* _TASK TO CARRY OUT_
The answer is one number. Say how many lines in the entries below include the word "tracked".

* _GIVEN RECORDS_
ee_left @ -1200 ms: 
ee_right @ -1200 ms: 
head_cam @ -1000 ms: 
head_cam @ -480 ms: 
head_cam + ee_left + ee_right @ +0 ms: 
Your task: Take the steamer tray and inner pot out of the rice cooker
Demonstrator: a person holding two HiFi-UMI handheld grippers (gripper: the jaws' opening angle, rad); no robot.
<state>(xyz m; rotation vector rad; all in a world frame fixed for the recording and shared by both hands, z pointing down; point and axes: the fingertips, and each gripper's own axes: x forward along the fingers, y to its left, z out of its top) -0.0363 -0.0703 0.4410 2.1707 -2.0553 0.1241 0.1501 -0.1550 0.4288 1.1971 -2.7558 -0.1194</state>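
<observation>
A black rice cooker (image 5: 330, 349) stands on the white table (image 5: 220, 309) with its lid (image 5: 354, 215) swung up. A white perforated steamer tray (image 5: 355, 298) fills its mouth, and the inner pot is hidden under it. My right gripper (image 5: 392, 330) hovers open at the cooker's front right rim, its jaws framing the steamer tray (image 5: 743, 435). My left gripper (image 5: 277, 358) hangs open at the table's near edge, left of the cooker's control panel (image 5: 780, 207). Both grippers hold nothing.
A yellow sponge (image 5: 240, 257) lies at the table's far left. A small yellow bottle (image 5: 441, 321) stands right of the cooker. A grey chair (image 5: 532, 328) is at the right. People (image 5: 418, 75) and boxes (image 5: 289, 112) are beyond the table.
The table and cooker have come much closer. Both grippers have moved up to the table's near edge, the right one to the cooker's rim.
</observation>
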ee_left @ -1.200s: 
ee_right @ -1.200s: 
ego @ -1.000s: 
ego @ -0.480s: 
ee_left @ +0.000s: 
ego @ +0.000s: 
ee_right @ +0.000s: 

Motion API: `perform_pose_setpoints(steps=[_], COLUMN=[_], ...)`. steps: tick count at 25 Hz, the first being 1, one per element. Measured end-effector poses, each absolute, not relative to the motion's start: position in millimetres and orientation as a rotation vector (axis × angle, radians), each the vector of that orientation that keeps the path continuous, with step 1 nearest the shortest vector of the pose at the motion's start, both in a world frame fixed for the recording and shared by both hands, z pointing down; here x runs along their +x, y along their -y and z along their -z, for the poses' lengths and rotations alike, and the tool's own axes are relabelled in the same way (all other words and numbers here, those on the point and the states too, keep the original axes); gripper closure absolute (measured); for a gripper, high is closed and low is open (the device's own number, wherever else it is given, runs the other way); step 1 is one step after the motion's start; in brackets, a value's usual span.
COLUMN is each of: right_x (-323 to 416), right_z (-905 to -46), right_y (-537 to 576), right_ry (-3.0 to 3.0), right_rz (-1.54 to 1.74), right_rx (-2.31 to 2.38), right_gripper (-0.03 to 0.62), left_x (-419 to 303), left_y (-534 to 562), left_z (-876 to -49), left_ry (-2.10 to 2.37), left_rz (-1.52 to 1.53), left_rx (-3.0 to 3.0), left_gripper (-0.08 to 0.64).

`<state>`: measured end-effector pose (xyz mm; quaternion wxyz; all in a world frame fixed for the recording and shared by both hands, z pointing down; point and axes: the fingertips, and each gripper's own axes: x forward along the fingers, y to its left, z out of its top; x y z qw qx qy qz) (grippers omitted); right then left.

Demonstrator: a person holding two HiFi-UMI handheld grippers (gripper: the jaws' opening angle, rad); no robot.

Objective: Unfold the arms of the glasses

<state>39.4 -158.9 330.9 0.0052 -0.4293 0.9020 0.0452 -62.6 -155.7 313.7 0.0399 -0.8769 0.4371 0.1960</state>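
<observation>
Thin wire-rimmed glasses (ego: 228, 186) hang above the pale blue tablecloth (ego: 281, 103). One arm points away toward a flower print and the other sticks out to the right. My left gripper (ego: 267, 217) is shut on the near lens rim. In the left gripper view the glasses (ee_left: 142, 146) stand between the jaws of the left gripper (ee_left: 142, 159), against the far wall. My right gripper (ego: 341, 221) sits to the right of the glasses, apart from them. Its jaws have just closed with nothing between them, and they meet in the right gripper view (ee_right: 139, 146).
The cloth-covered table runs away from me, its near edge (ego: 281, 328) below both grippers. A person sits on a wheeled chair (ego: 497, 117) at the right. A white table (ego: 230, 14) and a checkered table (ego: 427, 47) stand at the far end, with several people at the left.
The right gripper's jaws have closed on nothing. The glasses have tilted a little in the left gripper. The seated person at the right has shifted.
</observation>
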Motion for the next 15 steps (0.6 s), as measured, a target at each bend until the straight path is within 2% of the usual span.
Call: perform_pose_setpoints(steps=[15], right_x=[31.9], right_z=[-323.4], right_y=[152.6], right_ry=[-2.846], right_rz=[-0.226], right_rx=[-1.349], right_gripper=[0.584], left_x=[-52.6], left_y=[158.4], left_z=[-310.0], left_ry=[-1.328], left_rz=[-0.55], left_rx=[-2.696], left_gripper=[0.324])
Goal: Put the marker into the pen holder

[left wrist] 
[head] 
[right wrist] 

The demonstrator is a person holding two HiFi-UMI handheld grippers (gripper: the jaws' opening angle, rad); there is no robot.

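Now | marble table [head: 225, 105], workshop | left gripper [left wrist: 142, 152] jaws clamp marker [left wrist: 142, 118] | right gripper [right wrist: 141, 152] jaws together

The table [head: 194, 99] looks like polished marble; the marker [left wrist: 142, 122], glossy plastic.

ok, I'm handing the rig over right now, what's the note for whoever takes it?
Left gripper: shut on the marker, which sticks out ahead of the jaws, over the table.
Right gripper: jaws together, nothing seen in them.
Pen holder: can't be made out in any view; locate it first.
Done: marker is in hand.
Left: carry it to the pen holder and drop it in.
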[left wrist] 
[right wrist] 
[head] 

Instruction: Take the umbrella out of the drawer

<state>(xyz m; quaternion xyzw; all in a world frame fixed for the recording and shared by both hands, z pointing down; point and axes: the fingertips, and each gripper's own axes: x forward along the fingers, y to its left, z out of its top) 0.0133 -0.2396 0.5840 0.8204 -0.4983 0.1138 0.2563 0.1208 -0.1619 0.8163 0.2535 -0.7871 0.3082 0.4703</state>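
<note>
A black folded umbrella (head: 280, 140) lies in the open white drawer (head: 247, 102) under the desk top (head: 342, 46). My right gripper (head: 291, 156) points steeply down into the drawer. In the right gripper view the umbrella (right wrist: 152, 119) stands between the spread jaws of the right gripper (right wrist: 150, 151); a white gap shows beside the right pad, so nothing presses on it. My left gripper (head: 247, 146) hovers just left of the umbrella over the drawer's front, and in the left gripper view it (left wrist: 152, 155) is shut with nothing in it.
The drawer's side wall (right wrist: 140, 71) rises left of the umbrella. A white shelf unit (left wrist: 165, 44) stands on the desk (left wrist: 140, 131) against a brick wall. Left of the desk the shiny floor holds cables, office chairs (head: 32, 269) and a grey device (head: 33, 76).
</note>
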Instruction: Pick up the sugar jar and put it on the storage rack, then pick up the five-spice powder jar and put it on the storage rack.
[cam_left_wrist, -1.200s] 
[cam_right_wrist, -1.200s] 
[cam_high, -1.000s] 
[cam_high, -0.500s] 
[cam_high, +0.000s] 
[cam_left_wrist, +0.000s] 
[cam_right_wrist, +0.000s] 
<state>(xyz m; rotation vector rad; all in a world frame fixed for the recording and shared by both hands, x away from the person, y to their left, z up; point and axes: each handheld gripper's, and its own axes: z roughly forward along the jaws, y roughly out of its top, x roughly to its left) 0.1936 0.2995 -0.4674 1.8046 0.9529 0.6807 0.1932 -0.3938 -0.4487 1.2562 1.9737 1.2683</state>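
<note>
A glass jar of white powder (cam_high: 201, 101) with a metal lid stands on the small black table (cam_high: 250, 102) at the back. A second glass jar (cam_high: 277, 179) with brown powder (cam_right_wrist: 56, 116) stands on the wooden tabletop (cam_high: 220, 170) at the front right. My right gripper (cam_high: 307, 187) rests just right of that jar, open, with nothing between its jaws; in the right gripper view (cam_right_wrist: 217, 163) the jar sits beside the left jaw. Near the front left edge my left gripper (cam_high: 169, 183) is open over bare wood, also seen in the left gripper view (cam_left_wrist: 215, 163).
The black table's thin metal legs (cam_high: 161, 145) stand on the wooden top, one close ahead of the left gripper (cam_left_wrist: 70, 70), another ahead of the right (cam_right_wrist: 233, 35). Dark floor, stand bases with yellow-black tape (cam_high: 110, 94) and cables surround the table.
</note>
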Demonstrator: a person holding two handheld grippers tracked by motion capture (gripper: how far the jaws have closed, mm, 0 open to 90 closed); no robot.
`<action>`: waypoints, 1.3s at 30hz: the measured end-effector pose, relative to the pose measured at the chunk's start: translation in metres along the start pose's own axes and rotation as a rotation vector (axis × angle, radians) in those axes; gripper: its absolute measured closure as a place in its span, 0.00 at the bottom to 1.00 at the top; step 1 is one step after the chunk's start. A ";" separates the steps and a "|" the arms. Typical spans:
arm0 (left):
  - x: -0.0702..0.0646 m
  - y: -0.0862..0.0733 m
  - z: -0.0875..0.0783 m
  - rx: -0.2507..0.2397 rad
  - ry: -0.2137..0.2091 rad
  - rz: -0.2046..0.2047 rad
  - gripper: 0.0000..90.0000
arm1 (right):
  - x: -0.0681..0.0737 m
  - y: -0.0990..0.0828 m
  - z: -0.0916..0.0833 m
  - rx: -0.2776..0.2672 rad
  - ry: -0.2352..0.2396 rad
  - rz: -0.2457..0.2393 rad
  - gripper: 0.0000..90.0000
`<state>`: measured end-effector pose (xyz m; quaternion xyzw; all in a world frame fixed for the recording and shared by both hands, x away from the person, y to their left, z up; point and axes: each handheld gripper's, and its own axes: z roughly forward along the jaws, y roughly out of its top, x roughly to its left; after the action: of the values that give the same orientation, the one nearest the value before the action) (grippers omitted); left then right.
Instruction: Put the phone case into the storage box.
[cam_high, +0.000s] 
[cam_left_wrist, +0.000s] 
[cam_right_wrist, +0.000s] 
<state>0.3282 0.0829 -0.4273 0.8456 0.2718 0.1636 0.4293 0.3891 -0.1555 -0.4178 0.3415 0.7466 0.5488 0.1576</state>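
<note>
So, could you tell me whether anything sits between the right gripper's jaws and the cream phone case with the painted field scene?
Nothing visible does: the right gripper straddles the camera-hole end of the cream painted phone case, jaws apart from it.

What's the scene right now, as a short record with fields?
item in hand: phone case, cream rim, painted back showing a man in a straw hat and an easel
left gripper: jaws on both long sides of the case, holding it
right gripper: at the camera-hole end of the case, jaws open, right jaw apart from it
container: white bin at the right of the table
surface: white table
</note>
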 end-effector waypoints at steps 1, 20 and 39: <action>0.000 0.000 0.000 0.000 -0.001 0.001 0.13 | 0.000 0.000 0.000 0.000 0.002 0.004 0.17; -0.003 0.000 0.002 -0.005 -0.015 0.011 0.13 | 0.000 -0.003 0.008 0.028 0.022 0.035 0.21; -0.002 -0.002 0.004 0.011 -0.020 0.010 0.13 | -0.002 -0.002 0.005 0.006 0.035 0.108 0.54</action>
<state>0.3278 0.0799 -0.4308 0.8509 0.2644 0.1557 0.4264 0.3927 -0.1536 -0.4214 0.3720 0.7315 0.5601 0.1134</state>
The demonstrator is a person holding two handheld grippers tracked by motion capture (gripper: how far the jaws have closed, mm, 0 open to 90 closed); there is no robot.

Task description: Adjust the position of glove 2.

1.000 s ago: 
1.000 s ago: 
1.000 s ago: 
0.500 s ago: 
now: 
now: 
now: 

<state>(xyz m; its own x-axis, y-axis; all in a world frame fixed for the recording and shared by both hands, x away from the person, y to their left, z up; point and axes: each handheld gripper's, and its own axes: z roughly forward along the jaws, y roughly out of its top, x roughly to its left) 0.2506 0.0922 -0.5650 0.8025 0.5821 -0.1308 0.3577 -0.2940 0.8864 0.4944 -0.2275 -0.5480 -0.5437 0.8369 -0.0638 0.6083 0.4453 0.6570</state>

* _ANSWER_
2